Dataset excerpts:
*** Block opens ***
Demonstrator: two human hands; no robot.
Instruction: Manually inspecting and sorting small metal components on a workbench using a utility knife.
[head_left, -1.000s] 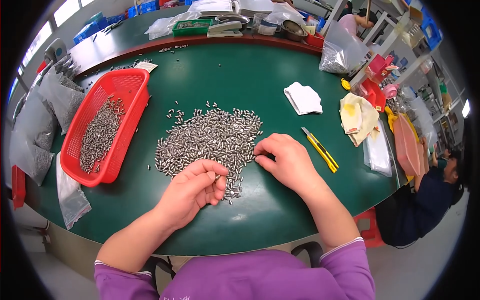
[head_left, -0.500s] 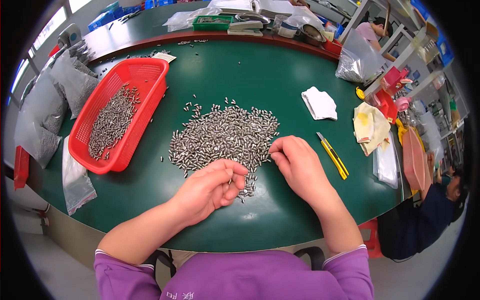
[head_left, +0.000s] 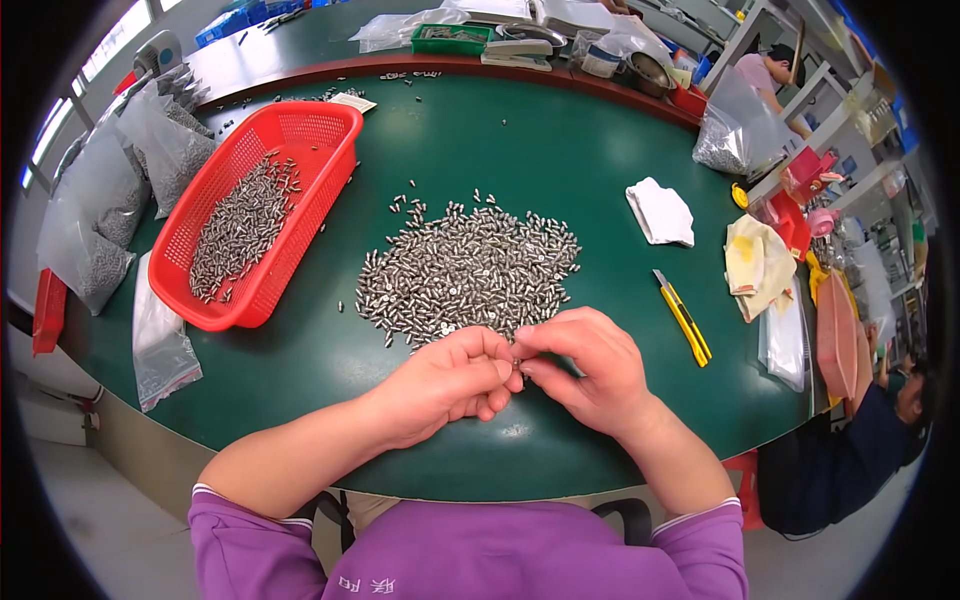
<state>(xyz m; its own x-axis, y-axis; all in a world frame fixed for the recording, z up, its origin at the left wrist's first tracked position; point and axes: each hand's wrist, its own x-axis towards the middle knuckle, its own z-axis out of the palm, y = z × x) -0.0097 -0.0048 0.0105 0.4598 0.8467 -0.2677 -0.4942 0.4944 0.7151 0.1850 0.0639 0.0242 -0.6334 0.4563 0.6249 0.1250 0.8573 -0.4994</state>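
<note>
Head view shows the left hand [head_left: 452, 377] and the right hand [head_left: 585, 365] meeting fingertip to fingertip at the near edge of a pile of small metal pins [head_left: 470, 272] on the green table [head_left: 560, 160]. Both hands are closed and pinch a tiny metal piece [head_left: 517, 362] between them. A red basket [head_left: 315, 130] with more pins stands to the left, a yellow cutter [head_left: 684, 318] lies to the right.
</note>
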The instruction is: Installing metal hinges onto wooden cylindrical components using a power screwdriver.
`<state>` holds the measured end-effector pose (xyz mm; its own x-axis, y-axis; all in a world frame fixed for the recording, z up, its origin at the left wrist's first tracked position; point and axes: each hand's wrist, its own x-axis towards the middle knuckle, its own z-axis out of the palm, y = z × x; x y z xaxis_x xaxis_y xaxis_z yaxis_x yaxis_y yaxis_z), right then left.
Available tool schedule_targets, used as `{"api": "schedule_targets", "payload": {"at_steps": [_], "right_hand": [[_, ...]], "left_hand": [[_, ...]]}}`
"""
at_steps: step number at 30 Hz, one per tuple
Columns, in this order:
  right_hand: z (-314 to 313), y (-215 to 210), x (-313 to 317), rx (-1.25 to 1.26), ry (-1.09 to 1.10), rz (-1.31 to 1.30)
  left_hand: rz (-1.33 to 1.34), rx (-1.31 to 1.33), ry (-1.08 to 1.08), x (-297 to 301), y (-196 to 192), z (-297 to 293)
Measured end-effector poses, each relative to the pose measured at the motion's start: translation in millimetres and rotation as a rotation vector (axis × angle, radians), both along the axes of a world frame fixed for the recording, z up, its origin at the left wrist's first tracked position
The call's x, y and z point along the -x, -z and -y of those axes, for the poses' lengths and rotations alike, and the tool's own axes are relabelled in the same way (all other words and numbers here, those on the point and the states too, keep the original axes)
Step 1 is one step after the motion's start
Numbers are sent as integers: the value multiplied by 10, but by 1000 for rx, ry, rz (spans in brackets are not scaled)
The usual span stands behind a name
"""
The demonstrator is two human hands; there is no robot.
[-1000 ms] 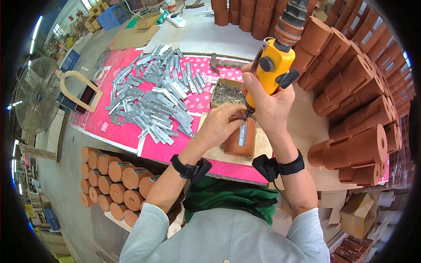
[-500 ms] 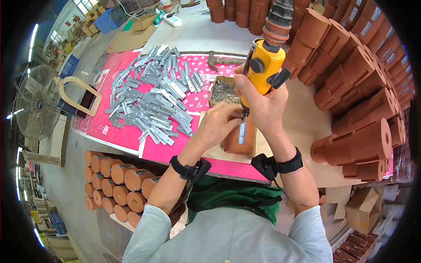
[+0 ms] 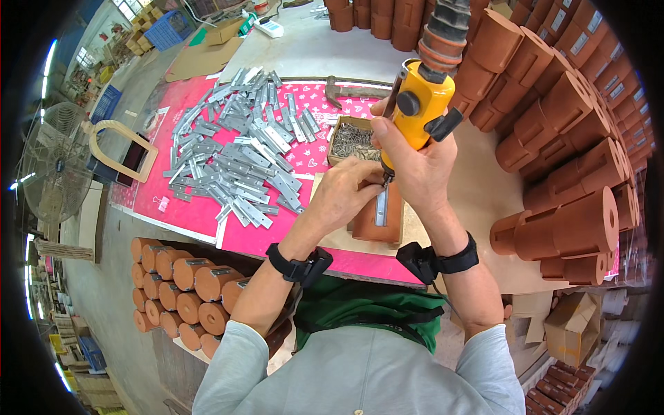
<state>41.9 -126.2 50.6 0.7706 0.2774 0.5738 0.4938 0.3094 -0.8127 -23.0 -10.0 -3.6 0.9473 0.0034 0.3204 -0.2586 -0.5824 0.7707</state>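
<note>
A yellow power screwdriver [image 3: 430,97] is gripped in my right hand [image 3: 423,169], its bit pointing down at a reddish-brown cylinder [image 3: 393,225] lying on the bench. Along the top of this cylinder runs a narrow silver metal plate [image 3: 381,207]. My left hand [image 3: 344,190] reaches in from the left with thumb and forefinger pinched together right at the bit, over the plate's far end. Whatever those fingertips hold is too small to make out. Just beyond stands an open cardboard box of screws [image 3: 354,142].
Many loose metal plates [image 3: 256,155] are heaped on the pink cover to the left. A hammer [image 3: 354,92] lies behind the screw box. Finished-looking cylinders [image 3: 188,308] are stacked at lower left; more brown cylinders [image 3: 553,228] crowd the right. A fan [image 3: 55,162] stands far left.
The view has shifted very slightly. Both hands, the screwdriver and the cylinder keep practically the same positions.
</note>
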Motion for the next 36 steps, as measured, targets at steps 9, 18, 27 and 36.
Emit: {"api": "schedule_targets", "payload": {"at_steps": [9,18,27,36], "right_hand": [[18,29,16,23,-32,0],[21,24,57,4,-87,-112],[40,27,45,28,-60,-116],[66,88,35,65,-16,-77]], "left_hand": [[-217,80,151,60,51,-48],[-210,168,157,58,263,-71],[-227,137,132,56,239,-58],[-224,138,134,66,226,-62]]}}
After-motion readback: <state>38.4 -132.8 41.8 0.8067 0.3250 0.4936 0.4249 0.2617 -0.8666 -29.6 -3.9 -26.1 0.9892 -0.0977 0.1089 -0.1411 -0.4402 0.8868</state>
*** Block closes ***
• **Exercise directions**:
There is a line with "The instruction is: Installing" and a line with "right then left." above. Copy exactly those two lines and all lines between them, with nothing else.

• **Result of the task**:
The instruction is: Installing metal hinges onto wooden cylindrical components using a power screwdriver.
`<state>` holds the measured end-effector pose (xyz mm; its own x-axis, y-axis; all in a world frame fixed for the recording, z up, its origin at the left wrist's first tracked position; point and axes: each hand's wrist, its own x-axis towards the middle knuckle, its own z-axis out of the palm, y = z × x; x y z xaxis_x xaxis_y xaxis_z yaxis_x yaxis_y yaxis_z), right then left.

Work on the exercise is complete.